The records follow. Retype them without a single change.

§ **Records supplied**
·····
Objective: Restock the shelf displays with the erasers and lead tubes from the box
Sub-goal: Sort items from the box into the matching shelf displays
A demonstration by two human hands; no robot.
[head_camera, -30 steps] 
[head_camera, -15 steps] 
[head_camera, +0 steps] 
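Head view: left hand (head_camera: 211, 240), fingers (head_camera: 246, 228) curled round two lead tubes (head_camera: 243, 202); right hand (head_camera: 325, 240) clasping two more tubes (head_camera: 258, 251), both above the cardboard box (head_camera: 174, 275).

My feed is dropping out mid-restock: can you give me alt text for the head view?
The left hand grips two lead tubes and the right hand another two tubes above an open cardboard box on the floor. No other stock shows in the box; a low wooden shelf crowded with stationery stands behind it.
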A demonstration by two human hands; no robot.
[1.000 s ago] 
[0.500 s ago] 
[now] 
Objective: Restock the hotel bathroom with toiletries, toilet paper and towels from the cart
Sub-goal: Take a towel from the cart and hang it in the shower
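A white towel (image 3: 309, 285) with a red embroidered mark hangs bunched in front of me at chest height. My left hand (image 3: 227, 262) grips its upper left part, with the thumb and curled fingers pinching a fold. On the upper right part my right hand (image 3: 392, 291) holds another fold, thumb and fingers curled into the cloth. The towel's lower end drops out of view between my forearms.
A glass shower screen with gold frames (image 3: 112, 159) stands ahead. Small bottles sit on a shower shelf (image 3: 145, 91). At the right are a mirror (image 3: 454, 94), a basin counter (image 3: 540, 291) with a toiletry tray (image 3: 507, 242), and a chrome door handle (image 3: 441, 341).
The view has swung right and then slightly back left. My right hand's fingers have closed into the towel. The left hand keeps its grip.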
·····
§ **Solved problem**
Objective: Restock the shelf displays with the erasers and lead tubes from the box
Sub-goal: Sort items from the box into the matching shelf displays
A demonstration by two human hands; no robot.
[head_camera, -30 steps] 
[head_camera, -15 steps] 
[head_camera, +0 steps] 
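Head view: left hand (head_camera: 211, 240), fingers (head_camera: 246, 228) curled round two lead tubes (head_camera: 243, 202); right hand (head_camera: 325, 240) clasping two more tubes (head_camera: 258, 251), both above the cardboard box (head_camera: 174, 275).

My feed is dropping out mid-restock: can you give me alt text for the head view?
The left hand grips two lead tubes and the right hand another two tubes above an open cardboard box on the floor. No other stock shows in the box; a low wooden shelf crowded with stationery stands behind it.
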A demonstration by two human hands; no robot.
[1.000 s ago] 
[0.500 s ago] 
[now] 
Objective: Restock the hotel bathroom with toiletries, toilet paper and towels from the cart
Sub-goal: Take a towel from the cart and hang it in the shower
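A white towel (image 3: 309, 285) with a red embroidered mark hangs bunched in front of me at chest height. My left hand (image 3: 227, 262) grips its upper left part, with the thumb and curled fingers pinching a fold. On the upper right part my right hand (image 3: 392, 291) holds another fold, thumb and fingers curled into the cloth. The towel's lower end drops out of view between my forearms.
A glass shower screen with gold frames (image 3: 112, 159) stands ahead. Small bottles sit on a shower shelf (image 3: 145, 91). At the right are a mirror (image 3: 454, 94), a basin counter (image 3: 540, 291) with a toiletry tray (image 3: 507, 242), and a chrome door handle (image 3: 441, 341).
The view has swung right and then slightly back left. My right hand's fingers have closed into the towel. The left hand keeps its grip.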

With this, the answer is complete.